Task
Give the number of lines in the following entries that contain the word "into", with nothing added.

Raw data

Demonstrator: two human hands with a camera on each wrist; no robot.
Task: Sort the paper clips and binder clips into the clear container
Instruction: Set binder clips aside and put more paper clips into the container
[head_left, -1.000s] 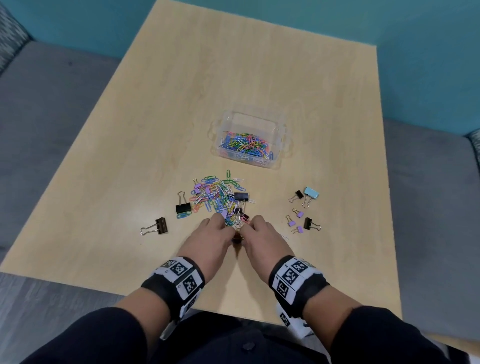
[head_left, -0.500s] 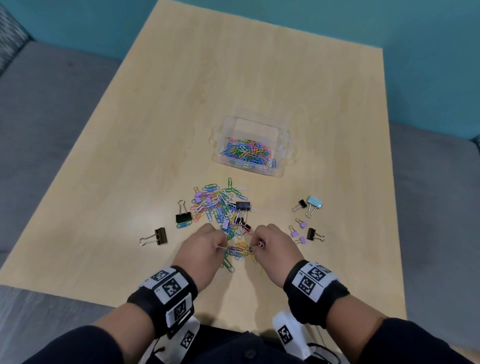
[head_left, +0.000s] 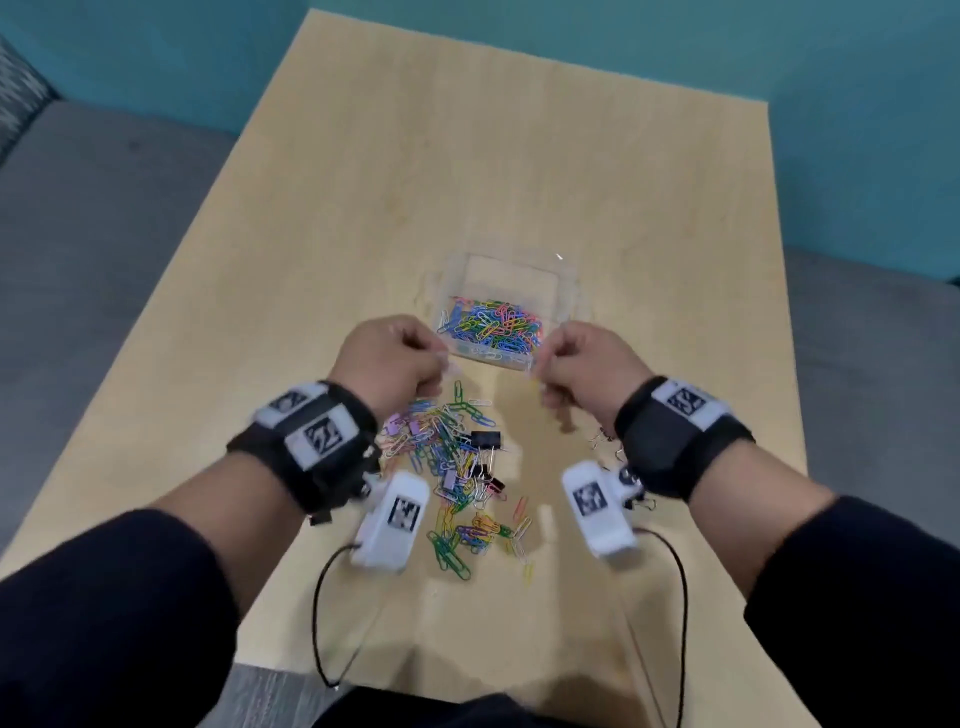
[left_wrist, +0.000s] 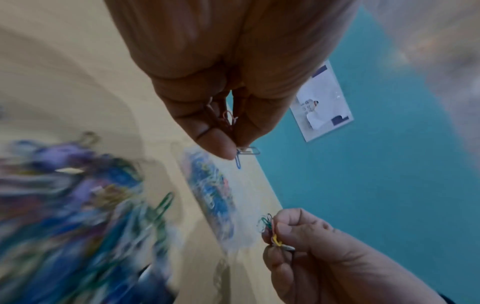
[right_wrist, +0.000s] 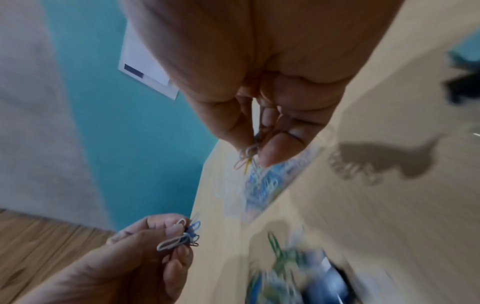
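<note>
The clear container (head_left: 569, 291) sits mid-table with many coloured paper clips (head_left: 491, 330) inside. My left hand (head_left: 400, 358) hovers at its near-left corner, pinching a small bunch of paper clips (left_wrist: 240, 153). My right hand (head_left: 582, 364) hovers at its near-right corner, pinching another bunch of paper clips (right_wrist: 248, 158). Below the hands a loose pile of paper clips (head_left: 447, 447) lies on the table, with a black binder clip (head_left: 485, 440) and purple binder clips (head_left: 415, 428) mixed in. More paper clips (head_left: 478, 535) lie nearer to me.
The wooden table (head_left: 467, 156) is bordered by grey seating (head_left: 93, 208) on both sides and a teal wall (head_left: 779, 52) behind. A few small binder clips (head_left: 605, 441) lie partly hidden under my right wrist. Camera cables (head_left: 322, 623) hang over the near edge.
Both hands lifted from the near end of the pile with bunches of paper clips and moved forward to the container's near corners.
</note>
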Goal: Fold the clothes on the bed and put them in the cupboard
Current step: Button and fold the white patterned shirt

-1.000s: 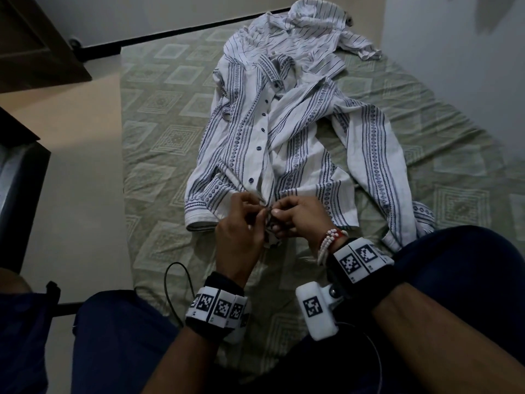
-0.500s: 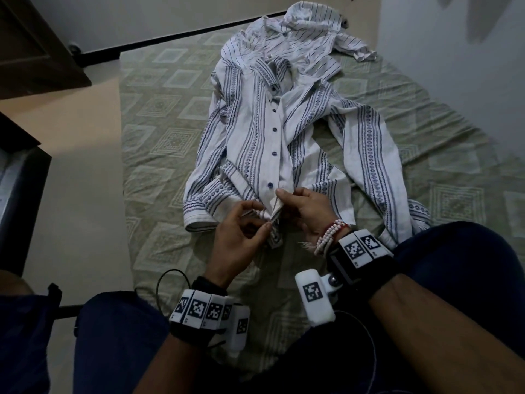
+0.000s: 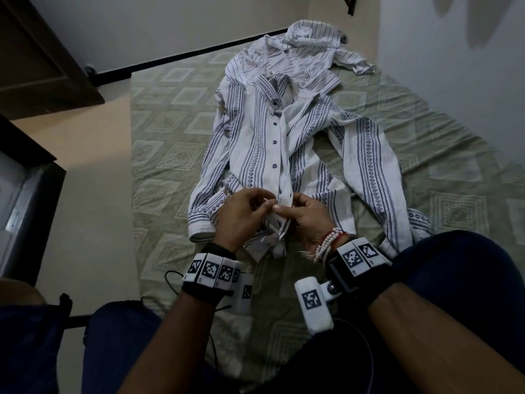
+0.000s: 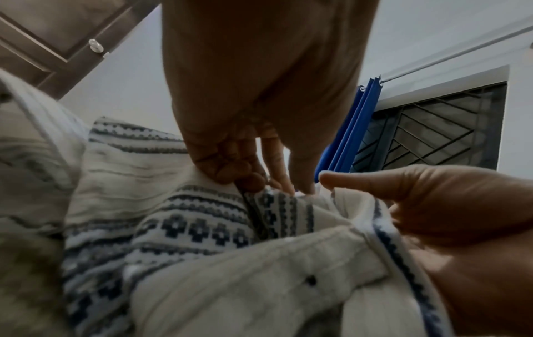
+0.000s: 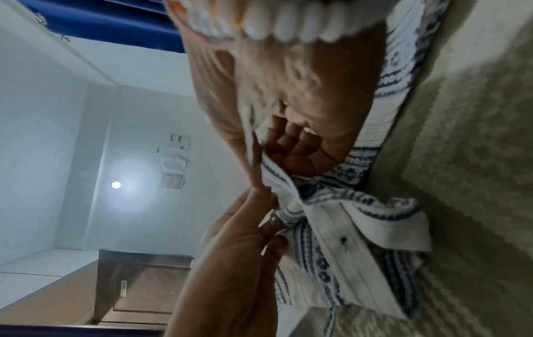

Reply
2